EPFL's Fribourg campus hosted three ENAC Weeks for the first time

ENAC Week "Constructive second hand ". © ENAC / EPFL

ENAC Week "Constructive second hand ". © ENAC / EPFL

For the first time, EPFL’s Fribourg campus hosted three ENAC Weeks at once. Participating students made furniture from reused materials, built emergency shelters, and tested out formwork systems for textile-reinforced concrete.

The Smart Living Lab, which houses EPFL’s Fribourg campus, is normally a place of studious calm. But that all changed when it played host to three ENAC Weeks at once. Some 75 students from EPFL descended on the center each day between 29 April and 2 May.

During the week-long program, Bachelor’s students from all three sections of the School of Architecture, Civil and Environmental Engineering (ENAC) worked in mixed teams, gaining a taste of what it’s like to collaborate beyond their own disciplinary horizons. The students were able to experiment with the equipment at the Smart Living Lab’s PopUP studio, a research facility with enough space to house large-scale (1:1) prototypes, under the guidance of professional technicians.

New benches

For the “Constructive Second Hand” ENAC Week, led by tenure-track assistant professor Corentin Fivet, the students made new benches for the Smart Living Lab from reclaimed materials such as train track rails and water skis. “We had to work with whatever reclaimed materials we could find,” explain Timothée D’Amico (Environmental Sciences and Engineering, SIE), Christian de Liedekerke (Civil Engineering, CG), and Nadia Doriot, Laura Vuffray and Rafael Halilovic (Architecture, AR), who worked together as one of the teams. “That determined how we designed our bench.”

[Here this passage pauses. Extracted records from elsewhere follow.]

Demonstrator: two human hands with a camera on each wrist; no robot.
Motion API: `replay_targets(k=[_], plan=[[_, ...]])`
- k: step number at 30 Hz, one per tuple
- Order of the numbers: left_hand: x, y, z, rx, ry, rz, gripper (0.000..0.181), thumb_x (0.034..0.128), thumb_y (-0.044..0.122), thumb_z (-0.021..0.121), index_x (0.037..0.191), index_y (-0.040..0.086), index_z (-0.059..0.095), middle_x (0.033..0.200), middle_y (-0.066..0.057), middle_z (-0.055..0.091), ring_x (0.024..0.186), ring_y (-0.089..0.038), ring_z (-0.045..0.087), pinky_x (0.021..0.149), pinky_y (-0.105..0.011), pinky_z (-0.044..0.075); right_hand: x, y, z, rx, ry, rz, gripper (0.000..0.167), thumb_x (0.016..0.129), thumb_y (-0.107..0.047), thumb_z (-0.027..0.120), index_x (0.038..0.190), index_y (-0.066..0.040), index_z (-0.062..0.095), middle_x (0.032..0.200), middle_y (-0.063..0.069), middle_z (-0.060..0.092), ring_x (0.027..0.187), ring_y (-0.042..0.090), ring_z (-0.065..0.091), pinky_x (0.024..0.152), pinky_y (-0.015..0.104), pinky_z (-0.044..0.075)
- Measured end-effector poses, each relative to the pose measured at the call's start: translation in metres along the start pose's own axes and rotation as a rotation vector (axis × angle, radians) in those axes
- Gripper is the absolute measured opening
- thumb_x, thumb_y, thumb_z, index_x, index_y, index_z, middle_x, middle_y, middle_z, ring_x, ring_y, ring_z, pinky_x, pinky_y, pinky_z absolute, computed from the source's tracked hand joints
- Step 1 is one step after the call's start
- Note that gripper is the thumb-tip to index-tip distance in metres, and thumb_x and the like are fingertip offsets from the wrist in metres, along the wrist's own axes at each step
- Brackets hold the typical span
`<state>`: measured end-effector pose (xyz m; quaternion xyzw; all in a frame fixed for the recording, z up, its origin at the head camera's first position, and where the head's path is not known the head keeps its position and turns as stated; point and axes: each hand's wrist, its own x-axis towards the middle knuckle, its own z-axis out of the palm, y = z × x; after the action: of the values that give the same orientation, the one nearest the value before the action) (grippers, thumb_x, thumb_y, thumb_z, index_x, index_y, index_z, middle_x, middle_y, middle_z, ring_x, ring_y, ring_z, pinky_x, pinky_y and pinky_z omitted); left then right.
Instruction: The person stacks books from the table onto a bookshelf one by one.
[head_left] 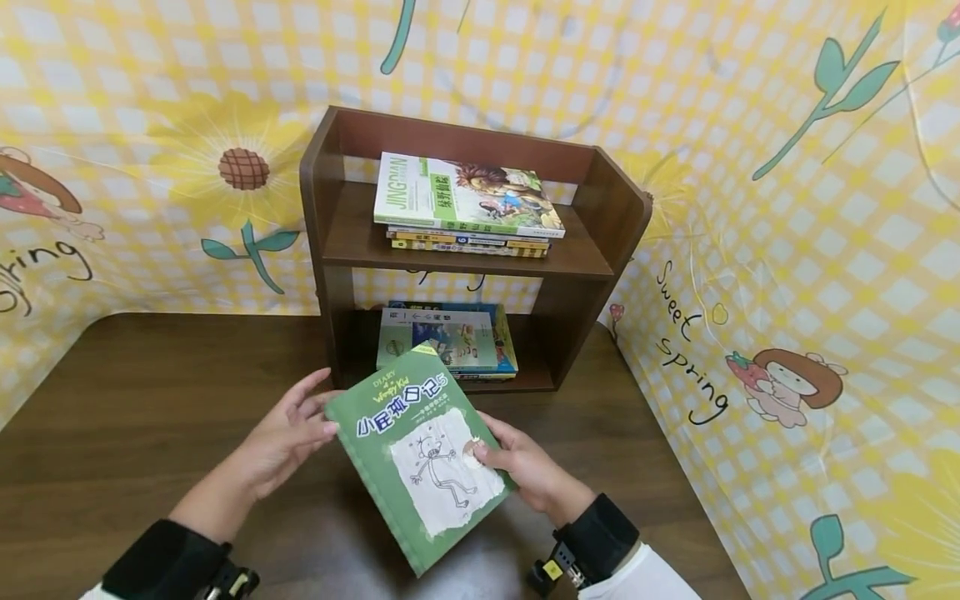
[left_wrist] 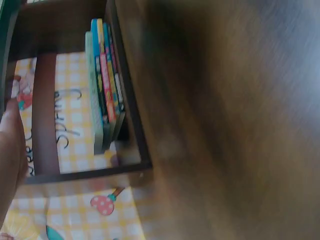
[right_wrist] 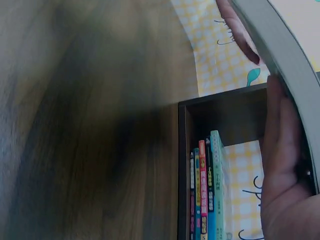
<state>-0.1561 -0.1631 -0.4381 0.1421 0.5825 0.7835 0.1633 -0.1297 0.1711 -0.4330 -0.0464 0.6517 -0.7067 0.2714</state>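
A green comic-diary book (head_left: 382,450) with a white drawing panel on its cover is held tilted in front of the shelf. My right hand (head_left: 528,467) grips its right edge, thumb on the cover and fingers underneath; in the right wrist view those fingers (right_wrist: 282,140) lie against the underside. At the book's upper left corner is my left hand (head_left: 288,433), fingers loosely extended. Whether it touches the corner is hard to tell. Part of the left hand (left_wrist: 12,145) shows at the edge of the left wrist view.
A brown two-tier bookshelf (head_left: 465,265) stands against a yellow checkered cloth (head_left: 465,50). On its upper tier lies a book stack (head_left: 468,200); another stack (head_left: 450,337) lies on the lower tier, partly behind the green book. Dark wooden surface (head_left: 187,358) extends in front.
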Motion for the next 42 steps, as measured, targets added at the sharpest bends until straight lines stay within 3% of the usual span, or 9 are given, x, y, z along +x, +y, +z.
replay_targets(k=[5, 8, 12, 19, 26, 33, 39, 42], plan=[[0.011, 0.013, -0.003, 0.090, -0.129, -0.029, 0.077, 0.0886, -0.004, 0.060, 0.151, 0.006, 0.015, 0.132, -0.002, 0.046, 0.108, -0.016, 0.060, 0.088, -0.028, 0.053, 0.001, -0.004, -0.006, -0.043, -0.079, 0.003, 0.058, 0.100, -0.011, 0.048, 0.154, -0.012, 0.025, 0.113, 0.009, 0.065, 0.084, 0.015, 0.067, 0.072, 0.028, 0.055], [0.015, 0.016, 0.000, 0.088, -0.203, -0.073, 0.077, 0.0873, -0.004, 0.062, 0.150, 0.003, 0.019, 0.130, -0.004, 0.050, 0.108, -0.019, 0.060, 0.087, -0.032, 0.054, 0.004, -0.008, -0.008, -0.048, -0.113, 0.009, 0.059, 0.100, -0.012, 0.048, 0.154, -0.011, 0.024, 0.113, 0.007, 0.065, 0.083, 0.014, 0.067, 0.072, 0.027, 0.055], [0.018, 0.017, 0.002, 0.056, -0.290, -0.109, 0.087, 0.0852, -0.005, 0.065, 0.153, 0.003, 0.012, 0.127, -0.008, 0.055, 0.107, -0.020, 0.061, 0.087, -0.034, 0.054, 0.008, -0.013, -0.011, -0.022, -0.110, 0.014, 0.058, 0.100, -0.011, 0.049, 0.153, -0.008, 0.026, 0.108, 0.003, 0.065, 0.082, 0.012, 0.066, 0.072, 0.025, 0.055], [0.019, 0.017, 0.001, 0.084, -0.390, -0.093, 0.100, 0.0813, -0.007, 0.070, 0.155, 0.006, 0.003, 0.132, -0.006, 0.052, 0.107, -0.020, 0.062, 0.091, -0.030, 0.052, 0.015, -0.017, -0.018, -0.025, -0.080, -0.005, 0.055, 0.099, -0.007, 0.049, 0.151, -0.002, 0.029, 0.102, 0.001, 0.067, 0.080, 0.011, 0.067, 0.069, 0.025, 0.056], [0.016, 0.016, 0.001, 0.089, -0.355, -0.078, 0.102, 0.0820, -0.007, 0.069, 0.155, 0.006, -0.001, 0.129, -0.003, 0.055, 0.104, -0.017, 0.063, 0.090, -0.027, 0.051, 0.025, -0.017, -0.025, -0.050, 0.016, 0.000, 0.056, 0.097, -0.008, 0.055, 0.149, -0.003, 0.034, 0.104, 0.005, 0.069, 0.079, 0.014, 0.068, 0.068, 0.026, 0.056], [0.014, 0.011, 0.006, 0.087, -0.303, -0.057, 0.101, 0.0815, -0.008, 0.069, 0.154, 0.003, 0.000, 0.127, 0.002, 0.058, 0.103, -0.014, 0.063, 0.088, -0.025, 0.052, 0.033, -0.020, -0.024, -0.041, 0.241, -0.005, 0.055, 0.095, -0.012, 0.058, 0.146, -0.005, 0.038, 0.109, 0.011, 0.066, 0.075, 0.014, 0.066, 0.064, 0.026, 0.055], [0.006, 0.012, 0.014, 0.103, -0.189, -0.025, 0.099, 0.0835, -0.006, 0.069, 0.154, 0.002, 0.000, 0.125, 0.006, 0.057, 0.103, -0.010, 0.062, 0.089, -0.022, 0.050, 0.033, -0.015, -0.014, 0.130, 0.453, -0.078, 0.059, 0.101, -0.024, 0.047, 0.150, -0.001, 0.024, 0.138, 0.024, 0.045, 0.090, 0.014, 0.060, 0.073, 0.024, 0.050], [0.002, 0.013, 0.019, 0.107, -0.130, 0.028, 0.099, 0.0839, -0.006, 0.068, 0.154, 0.002, -0.001, 0.128, 0.008, 0.054, 0.105, -0.009, 0.062, 0.089, -0.021, 0.050, 0.030, -0.012, -0.004, 0.218, 0.491, -0.119, 0.059, 0.100, -0.023, 0.043, 0.150, 0.000, 0.021, 0.132, 0.020, 0.050, 0.091, 0.013, 0.058, 0.070, 0.023, 0.048]])
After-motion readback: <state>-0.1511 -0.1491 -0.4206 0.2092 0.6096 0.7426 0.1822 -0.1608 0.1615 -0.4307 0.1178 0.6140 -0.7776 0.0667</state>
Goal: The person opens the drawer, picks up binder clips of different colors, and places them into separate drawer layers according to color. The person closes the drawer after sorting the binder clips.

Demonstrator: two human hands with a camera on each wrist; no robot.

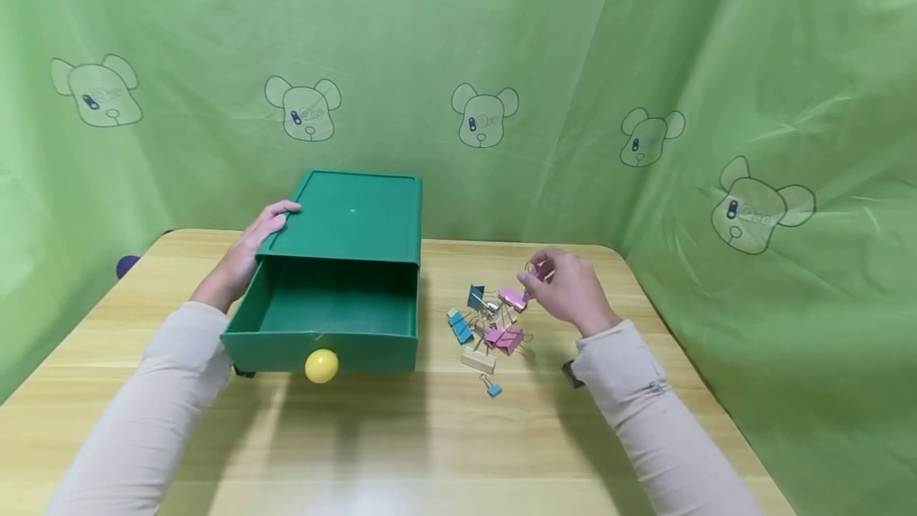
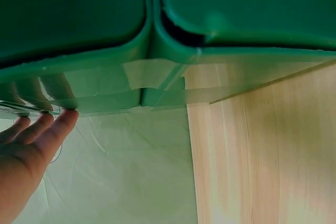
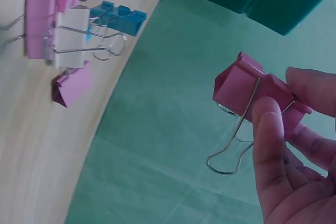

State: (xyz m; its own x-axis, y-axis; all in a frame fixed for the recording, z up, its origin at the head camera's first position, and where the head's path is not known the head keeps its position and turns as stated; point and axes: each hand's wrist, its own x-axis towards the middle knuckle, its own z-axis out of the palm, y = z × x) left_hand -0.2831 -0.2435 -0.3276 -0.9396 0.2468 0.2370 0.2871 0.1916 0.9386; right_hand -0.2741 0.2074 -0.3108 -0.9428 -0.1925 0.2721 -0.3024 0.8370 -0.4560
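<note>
A green drawer box point(image 1: 351, 213) stands on the table with its drawer point(image 1: 286, 353) pulled out; no item shows inside. My left hand point(image 1: 251, 249) rests against the box's left side, and in the left wrist view its straight fingers point(image 2: 58, 129) touch that wall. Between thumb and fingers my right hand point(image 1: 569, 289) pinches a pink binder clip point(image 3: 244, 90), held above the table with its wire handles sticking out. Just left of this hand lies a loose pile of binder clips in pink point(image 1: 507, 338), blue point(image 1: 460, 326) and cream point(image 1: 478, 360).
A small blue binder clip point(image 1: 493, 389) lies in front of the pile. One dark object point(image 1: 571, 373) is partly hidden by the right sleeve. The drawer's yellow knob point(image 1: 321, 365) juts toward me. Green curtains point(image 1: 544, 38) surround the wooden table point(image 1: 401, 452). A purple ball point(image 1: 126, 265) shows beyond its left edge.
</note>
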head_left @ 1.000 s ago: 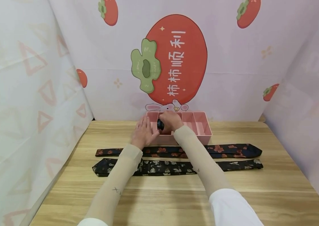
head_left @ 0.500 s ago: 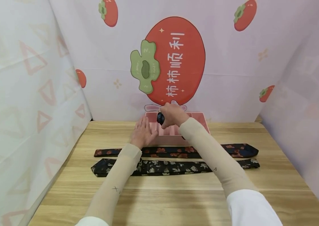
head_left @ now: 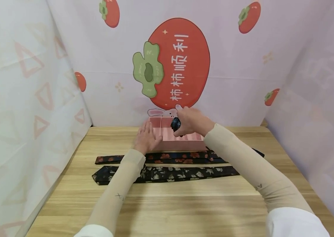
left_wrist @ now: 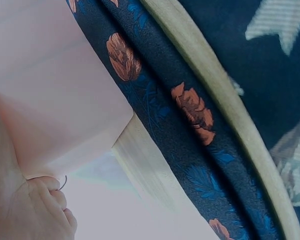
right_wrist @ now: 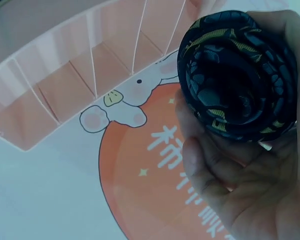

Another team made a bench using four pipes and 75 seatbelts – with no replacement parts. “It was amazing when we saw that our bench actually worked,” say Jérémie Amstutz (GC) and Roman Ramseyer (AR).

Inspired by real-world situations

Outside the PopUP studio, students on the “Living in Emergency” ENAC Week program built full-scale emergency shelters inspired by real-world situations in Bangladesh, Ecuador, Iraq and Syria. The teams had to design shelters suited to different scenarios, such as rugged or earthquake-damaged terrain. “The students took the scenarios on board and set themselves ambitious goals,” explains Yves Pedrazzini, senior scientist at EPFL’s Urban Sociology Laboratory. “The experience really put us through our paces,” add Loïs Weber and Carolina Cerchiai (AR), who say they enjoyed working on something different from what they’d normally encounter in their course.

A unique facility

Students on the “Making Structural Logic” ENAC Week program spent their time developing formwork systems for a new kind of textile-reinforced concrete, producing a working prototype after several iterations. “The students made real progress as the week unfolded,” says Patricia Guaita, scientist at the Design Studio on the Conception of Space (ALICE). “They all accomplished what they set out to do – thanks in no small part to the Smart Living Lab’s spacious facilities, excellent support staff, and quiet, studious environment.”

Counterparts from HEIA-FR

In addition to working on their projects, the EPFL students rubbed shoulders with their counterparts from HEIA-FR, who spent the week at the Smart Living Lab designing street furniture for the city of Fribourg.

The students – 75 from ENAC and 55 from HEIA-FR – celebrated their week together with a special “Unparty” at the blueFACTORY Unlearning Center. At the event, organized by Martin Schick, head of cultural programs at blueFACTORY, attendees learned more about the center and student-run projects, and tucked into freegan food and local beers. The interdisciplinary ethos was perfectly encapsulated in a concert where a jazz pianist, a classical singer, an alpine horn player, and an electro DJ improvised together a musical performance.

This year’s ENAC Week, which ran from 29 April to 2 May, involved no fewer than 14 different projects in cities such as Fribourg, Paris and Geneva. EPFL is the only higher education institution in the world to offer a combined, hands-on program for architecture, civil and environmental engineering students.